Description of the task :: Tally the lines in the data that follows that include the word "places", and report nothing but the total.

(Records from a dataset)
^^^^^^^^^^^^^^^^
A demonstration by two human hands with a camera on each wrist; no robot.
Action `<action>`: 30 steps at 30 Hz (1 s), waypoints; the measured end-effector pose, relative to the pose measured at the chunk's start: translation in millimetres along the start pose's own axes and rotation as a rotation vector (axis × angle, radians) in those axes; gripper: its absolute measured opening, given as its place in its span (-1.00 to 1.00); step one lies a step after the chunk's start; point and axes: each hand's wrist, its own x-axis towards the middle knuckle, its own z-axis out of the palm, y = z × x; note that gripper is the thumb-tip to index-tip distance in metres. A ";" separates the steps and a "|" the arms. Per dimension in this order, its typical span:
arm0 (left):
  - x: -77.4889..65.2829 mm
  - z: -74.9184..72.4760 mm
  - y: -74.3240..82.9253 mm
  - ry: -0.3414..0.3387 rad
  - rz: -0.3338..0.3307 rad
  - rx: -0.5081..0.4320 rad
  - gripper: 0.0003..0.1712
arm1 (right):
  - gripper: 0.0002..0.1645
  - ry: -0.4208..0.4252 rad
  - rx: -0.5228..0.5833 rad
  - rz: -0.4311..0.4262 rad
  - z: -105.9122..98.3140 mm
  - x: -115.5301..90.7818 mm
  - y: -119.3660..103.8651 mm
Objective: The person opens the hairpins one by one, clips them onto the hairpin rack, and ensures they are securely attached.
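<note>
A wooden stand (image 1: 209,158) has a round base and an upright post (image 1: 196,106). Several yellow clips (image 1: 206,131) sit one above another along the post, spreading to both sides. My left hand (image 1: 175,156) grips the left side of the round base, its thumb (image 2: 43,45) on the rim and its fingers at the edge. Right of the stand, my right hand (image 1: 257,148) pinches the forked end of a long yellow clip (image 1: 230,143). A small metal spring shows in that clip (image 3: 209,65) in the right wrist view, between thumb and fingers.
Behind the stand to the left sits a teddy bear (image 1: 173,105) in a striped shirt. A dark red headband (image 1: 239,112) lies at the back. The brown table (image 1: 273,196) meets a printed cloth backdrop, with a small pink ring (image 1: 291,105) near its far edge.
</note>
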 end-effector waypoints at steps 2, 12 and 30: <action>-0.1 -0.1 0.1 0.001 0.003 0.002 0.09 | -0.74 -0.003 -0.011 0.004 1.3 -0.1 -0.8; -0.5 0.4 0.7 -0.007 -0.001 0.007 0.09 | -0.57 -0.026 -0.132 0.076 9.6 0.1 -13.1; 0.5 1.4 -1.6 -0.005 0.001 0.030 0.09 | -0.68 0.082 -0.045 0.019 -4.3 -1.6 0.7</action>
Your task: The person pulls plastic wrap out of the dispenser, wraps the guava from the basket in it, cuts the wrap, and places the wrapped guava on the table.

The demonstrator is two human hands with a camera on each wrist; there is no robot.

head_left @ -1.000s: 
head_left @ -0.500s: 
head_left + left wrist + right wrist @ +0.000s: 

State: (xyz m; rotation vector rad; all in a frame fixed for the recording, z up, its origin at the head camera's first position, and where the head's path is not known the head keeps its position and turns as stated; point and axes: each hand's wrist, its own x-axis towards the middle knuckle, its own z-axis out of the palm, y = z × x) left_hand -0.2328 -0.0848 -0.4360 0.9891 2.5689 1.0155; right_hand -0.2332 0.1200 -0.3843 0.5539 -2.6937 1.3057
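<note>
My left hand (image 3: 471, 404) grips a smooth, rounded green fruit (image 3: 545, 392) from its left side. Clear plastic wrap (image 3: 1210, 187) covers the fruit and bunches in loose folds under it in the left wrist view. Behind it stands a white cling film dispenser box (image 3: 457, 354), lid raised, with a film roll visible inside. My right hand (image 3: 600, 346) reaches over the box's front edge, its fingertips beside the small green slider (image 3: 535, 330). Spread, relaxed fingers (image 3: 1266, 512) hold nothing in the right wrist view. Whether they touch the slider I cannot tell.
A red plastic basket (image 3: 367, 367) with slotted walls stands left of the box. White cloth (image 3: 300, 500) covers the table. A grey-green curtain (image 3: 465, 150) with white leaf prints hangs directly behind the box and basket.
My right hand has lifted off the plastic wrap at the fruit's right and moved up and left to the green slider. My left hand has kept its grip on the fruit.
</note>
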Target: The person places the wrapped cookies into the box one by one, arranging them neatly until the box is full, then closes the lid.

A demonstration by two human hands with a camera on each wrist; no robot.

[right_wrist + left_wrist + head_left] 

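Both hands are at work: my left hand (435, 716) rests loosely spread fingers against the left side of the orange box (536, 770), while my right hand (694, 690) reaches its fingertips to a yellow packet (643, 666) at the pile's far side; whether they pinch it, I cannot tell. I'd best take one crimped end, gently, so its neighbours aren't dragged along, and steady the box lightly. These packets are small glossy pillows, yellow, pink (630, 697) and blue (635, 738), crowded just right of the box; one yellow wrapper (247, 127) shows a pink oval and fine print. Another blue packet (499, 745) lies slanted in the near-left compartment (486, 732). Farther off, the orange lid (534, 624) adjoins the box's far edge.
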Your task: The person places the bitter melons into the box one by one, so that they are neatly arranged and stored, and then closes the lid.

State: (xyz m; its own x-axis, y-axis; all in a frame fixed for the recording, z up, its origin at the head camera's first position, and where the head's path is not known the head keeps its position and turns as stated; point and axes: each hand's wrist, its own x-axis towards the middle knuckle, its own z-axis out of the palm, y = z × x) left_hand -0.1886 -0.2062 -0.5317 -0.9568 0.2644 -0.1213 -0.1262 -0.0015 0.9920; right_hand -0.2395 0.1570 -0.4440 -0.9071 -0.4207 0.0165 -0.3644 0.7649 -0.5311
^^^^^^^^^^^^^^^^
Answer to this problem :: 3